Realtors: Resales to fall 4.7% in ’06; Toll Bros. cuts outlook


Tuesday, February 7th, 2006

USA Today

WASHINGTON (Reuters) — Home sales will fall in 2006 as house prices rise at rates far below those notched last year, but the housing market should remain healthy by historic standards, a trade group said Tuesday.

The National Association of Realtors’ chief economist said sales of existing homes should drop 4.7% to 6.74 million units this year, from a record 7.07 million in 2005

Sales of new homes should fall 8.5% to 1.17 million units, from a record of 1.28 million, David Lereah said in his monthly outlook. He pegged 2006 housing starts at 1.87 million units, down 9.3% from 2.06 million.

“Sometimes people lose sight of the fact that real estate is cyclical,” he said. “Even so, sales will continue at a historically high pace with modestly higher interest rates as the year progresses, and 2006 is forecast to be the third strongest year on record.”

Lereah said the national median existing home price for all housing types is expected to rise 5% to $219,200 — a rate of increase far below the double-digit annual gains notched during a five-year market rally.

Some home builders are already feeling the slowdown.

Toll Brothers (TOL) on Tuesday lowered its guidance for home deliveries this year as it noted softening demand in a number of markets.

The home builder said its backlog as of Jan. 31 rose 22% to about $5.95 billion.

But signed contracts were down about 21% from last year to $1.14 billion.

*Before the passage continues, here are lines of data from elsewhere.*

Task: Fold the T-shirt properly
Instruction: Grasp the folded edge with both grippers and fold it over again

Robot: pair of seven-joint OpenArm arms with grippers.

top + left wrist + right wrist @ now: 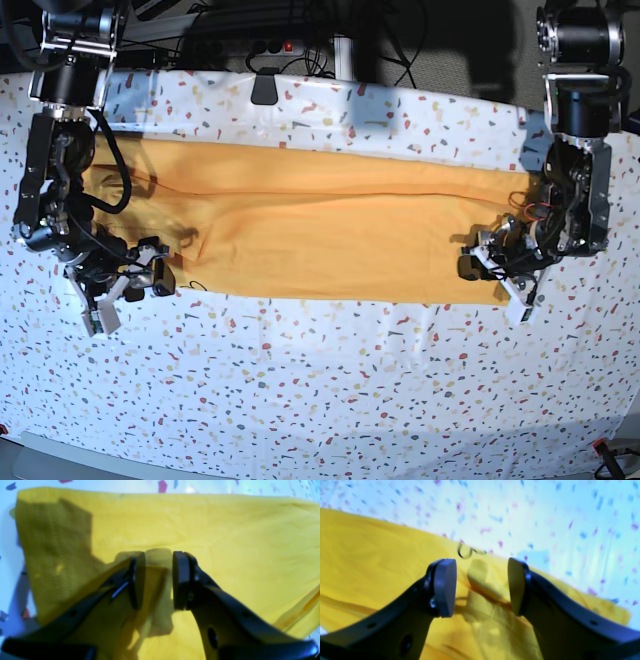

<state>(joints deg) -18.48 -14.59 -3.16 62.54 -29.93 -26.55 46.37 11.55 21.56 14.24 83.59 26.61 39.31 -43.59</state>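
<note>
Yellow cloth fills most of the left wrist view: the T-shirt (200, 530) lies flat on the speckled counter (100, 485), its far edge running straight across the top and a folded corner showing at the left. The left pincer (156, 580) hangs just above the fabric with its two dark fingers (181, 580) standing apart, a narrow gap between them and nothing caught in it; their shadow falls on the cloth right beneath. In the right wrist view, the right pincer (482, 587) has its fingers spread wider, again with nothing between them, over an edge of the T-shirt (370, 555) where the cloth is creased and doubled. A small loop of black script (465, 551) shows at the edge of the fabric, and beyond it lies bare counter (545, 517). From the base view, the T-shirt (330, 230) is a long orange-yellow band stretched across the middle of the counter (320, 390). The left pincer (490, 262) sits at the band's end on that view's right, near its lower corner, and the right pincer (135, 280) sits at the opposite end, by the lower corner there.
</note>
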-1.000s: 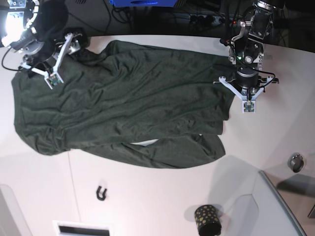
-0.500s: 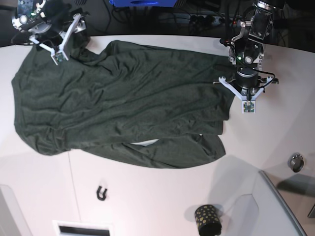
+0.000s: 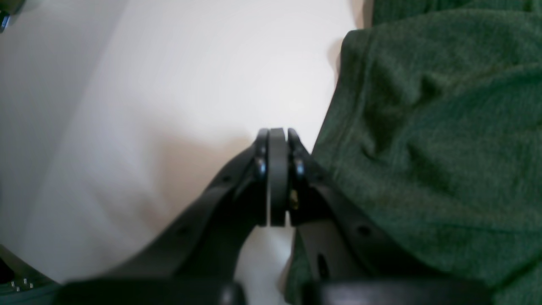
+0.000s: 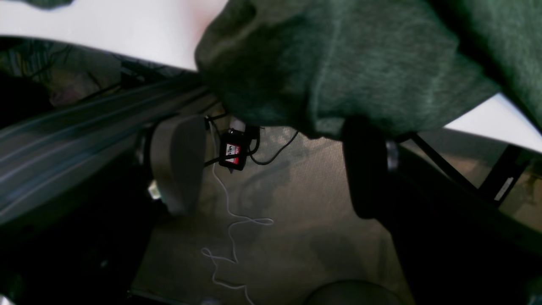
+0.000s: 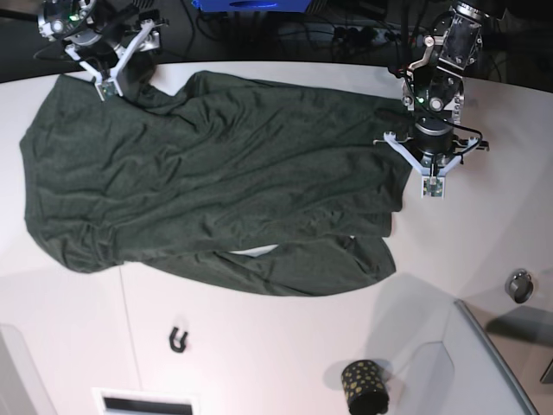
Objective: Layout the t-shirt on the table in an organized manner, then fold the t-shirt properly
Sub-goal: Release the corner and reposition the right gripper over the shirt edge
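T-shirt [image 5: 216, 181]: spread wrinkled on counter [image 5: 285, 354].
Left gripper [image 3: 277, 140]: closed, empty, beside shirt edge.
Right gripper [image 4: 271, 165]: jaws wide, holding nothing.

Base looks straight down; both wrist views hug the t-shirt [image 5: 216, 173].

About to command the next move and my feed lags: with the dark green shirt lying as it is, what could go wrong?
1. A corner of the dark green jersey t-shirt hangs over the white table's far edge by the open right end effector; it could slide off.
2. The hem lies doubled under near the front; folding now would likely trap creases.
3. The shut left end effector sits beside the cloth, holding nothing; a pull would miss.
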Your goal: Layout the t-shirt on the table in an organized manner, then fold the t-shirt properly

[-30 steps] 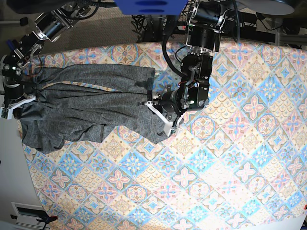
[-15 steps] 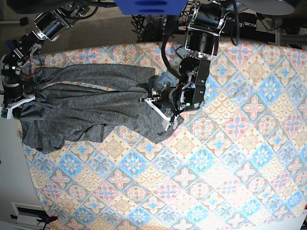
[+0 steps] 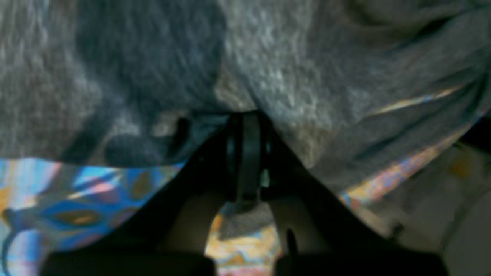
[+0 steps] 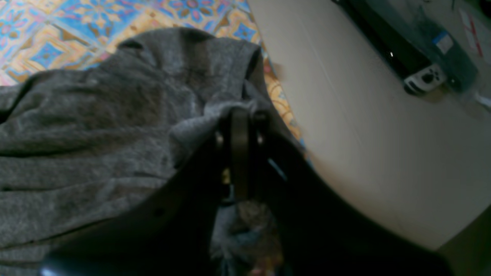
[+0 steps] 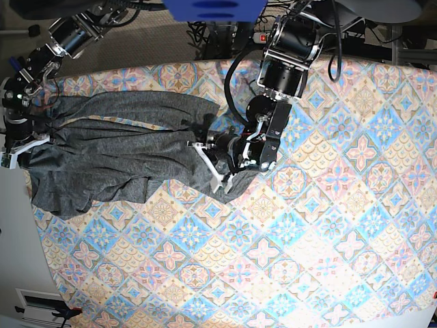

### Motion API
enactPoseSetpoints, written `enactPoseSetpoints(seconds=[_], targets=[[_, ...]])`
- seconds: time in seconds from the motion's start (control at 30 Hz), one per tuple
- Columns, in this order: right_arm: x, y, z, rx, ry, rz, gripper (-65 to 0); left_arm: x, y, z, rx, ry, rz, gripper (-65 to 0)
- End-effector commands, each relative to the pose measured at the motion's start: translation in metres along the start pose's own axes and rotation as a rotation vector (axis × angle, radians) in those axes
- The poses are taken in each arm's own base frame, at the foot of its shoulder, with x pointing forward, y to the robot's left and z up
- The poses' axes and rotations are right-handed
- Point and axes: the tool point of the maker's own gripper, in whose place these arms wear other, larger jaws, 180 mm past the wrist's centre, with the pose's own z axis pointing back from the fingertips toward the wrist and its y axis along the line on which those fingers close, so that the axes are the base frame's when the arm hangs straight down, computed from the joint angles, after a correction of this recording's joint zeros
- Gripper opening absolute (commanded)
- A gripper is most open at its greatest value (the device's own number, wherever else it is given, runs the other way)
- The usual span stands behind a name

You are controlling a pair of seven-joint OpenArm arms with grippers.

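Observation:
The dark grey t-shirt lies crumpled and stretched across the left part of the table. My left gripper is shut on the shirt's right-hand edge. In the left wrist view its jaws are closed with grey fabric bunched over them, above the patterned cloth. My right gripper is shut on the shirt's far left end at the table's left edge. In the right wrist view its jaws pinch a fold of the shirt.
A pale surface lies off the table's left edge, seen as a white panel in the right wrist view. A blue object and cables sit behind the table's far edge. The table's right side shows only patterned cloth.
My left gripper has moved left and slightly down in the base view, carrying the shirt's right edge with it and bunching the fabric there. The right arm has not moved.

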Motion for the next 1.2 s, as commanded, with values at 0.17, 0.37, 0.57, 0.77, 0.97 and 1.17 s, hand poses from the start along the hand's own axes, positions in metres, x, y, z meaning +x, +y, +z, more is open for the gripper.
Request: enactPoseSetpoints(seconds=[0.17,0.37,0.57,0.77,0.97,1.17], targets=[[0.023,-0.009,0.003,-0.016,-0.074,0.008,-65.0,0.045,-0.042,0.051,-0.179,-0.180,-0.053,-65.0],[0.023,-0.009,0.003,-0.016,-0.074,0.008,-65.0,0.067,-0.052,0.088,-0.269,-0.255,-0.092,-65.0],[0.023,-0.009,0.003,-0.016,-0.074,0.008,-65.0,0.078,-0.046,0.104,-0.301,-0.254,-0.048,-65.0],[0.022,-0.009,0.002,-0.016,-0.072,0.006,-65.0,0.081,-0.054,0.115,-0.337,-0.276,-0.058,-65.0],[0.024,-0.009,0.003,-0.017,-0.080,0.008,-65.0,0.080,-0.057,0.149,-0.371,-0.312,-0.058,-65.0],[0.042,-0.011,0.012,-0.034,-0.126,0.036,-65.0,0.064,-0.041,0.162,-0.380,-0.280,-0.021,-65.0]])
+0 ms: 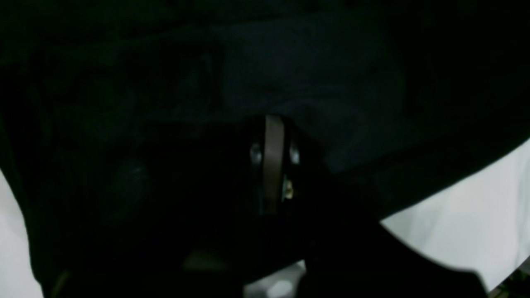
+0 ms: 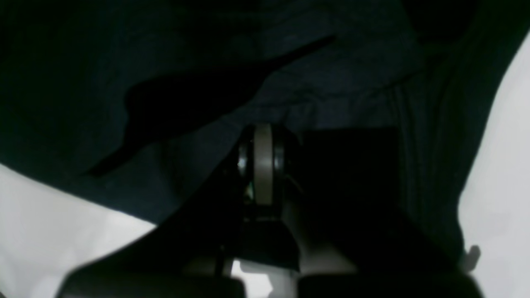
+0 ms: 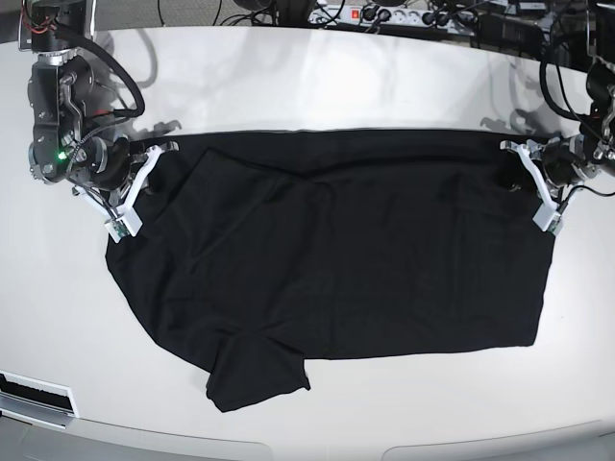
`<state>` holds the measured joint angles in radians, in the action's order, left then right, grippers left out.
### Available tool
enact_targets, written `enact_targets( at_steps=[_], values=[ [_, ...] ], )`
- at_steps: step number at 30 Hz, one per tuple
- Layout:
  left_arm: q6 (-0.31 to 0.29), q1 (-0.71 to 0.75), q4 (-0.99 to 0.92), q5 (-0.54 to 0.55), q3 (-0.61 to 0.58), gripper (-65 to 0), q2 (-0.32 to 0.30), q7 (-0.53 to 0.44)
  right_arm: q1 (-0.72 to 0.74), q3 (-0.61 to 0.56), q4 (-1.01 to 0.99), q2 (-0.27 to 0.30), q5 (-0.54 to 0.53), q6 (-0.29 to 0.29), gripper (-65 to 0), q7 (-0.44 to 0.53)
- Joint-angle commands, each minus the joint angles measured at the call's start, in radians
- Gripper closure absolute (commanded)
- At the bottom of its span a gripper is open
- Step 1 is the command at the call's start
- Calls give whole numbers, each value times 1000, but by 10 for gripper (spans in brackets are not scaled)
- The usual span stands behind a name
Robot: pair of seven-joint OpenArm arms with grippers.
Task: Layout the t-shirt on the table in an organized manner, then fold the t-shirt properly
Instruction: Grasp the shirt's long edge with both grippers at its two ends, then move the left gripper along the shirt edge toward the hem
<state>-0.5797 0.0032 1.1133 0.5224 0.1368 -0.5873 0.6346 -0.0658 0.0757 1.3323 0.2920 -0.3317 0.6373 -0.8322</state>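
Right gripper (image 3: 133,187), at the left of the base view, is clenched on the upper-left corner of the t-shirt (image 3: 336,259), its white fingers angled down toward the lower left and touching the fabric edge. Its wrist view confirms this: the jaws are pressed together with dark cloth (image 2: 331,82) bunched directly ahead of them, and white table (image 2: 49,215) showing at the lower left and far right of that frame.

Moving rightward, the t-shirt lies spread across the middle of the table (image 3: 317,86), roughly flat but not squared. Its top edge runs nearly straight between the two grippers. A fold line crosses the upper-left part of the cloth. One sleeve (image 3: 255,375) projects from the lower edge toward the bottom of the frame, left of centre. The right edge runs straight down to a clean lower-right corner.

Left gripper (image 3: 541,187), at the right of the base view, is likewise clenched on the shirt's upper-right corner, white fingers pointing downward along the cloth edge. In its wrist view the closed jaws sit against dark fabric (image 1: 310,74) filling most of the frame, with table (image 1: 476,223) visible at the lower right.

Cables and a power strip (image 3: 384,14) lie along the far edge, top of the frame.
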Motion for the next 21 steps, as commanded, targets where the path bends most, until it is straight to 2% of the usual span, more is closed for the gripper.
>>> enact_targets(
  at_steps=[1, 7, 12, 16, 21],
  values=[
    [3, 1, 6, -29, 0, 0, -17, 58, -13, 3, 8, 15, 15, 0, 0, -50],
    [-12, 76, 6, 68, 0, 0, -65, 77, -163, 3, 124, 58, 14, -34, 0, -51],
    [-34, 171, 16, 139, 0, 0, -74, 107, -277, 3, 238, 57, 16, -58, 0, -51],
    [-34, 246, 31, 141, 0, 0, -85, 102, -346, 3, 295, 57, 16, -80, 0, -53],
    [-33, 316, 89, 138, 4, 0, -99, 107, -422, 3, 363, 57, 23, -80, 0, -73]
  ],
)
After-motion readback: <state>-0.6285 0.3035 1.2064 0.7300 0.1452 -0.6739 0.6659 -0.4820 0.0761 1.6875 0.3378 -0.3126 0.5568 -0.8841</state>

“Selling homes this first quarter was certainly more difficult than one year ago,” said Robert Toll, chairman and chief executive, in a statement. “We experienced softening demand, to varying degrees, in a number of markets and continue to be constrained by long delivery times at many of our communities.”

“Although demand is not as strong as it was one year ago, most of our markets remain fundamentally healthy, based on job and income growth data,” Toll said.

Deliveries were below the company’s projection primarily because of delays in obtaining certificates of occupancy, construction inspections and utility hook-ups.

As a result, Toll Brothers reduced its fiscal-year deliveries guidance to between 9,200 and 9,900 homes, compared with prior guidance to 9,500 to 10,200 deliveries and 8,769 deliveries in fiscal 2005.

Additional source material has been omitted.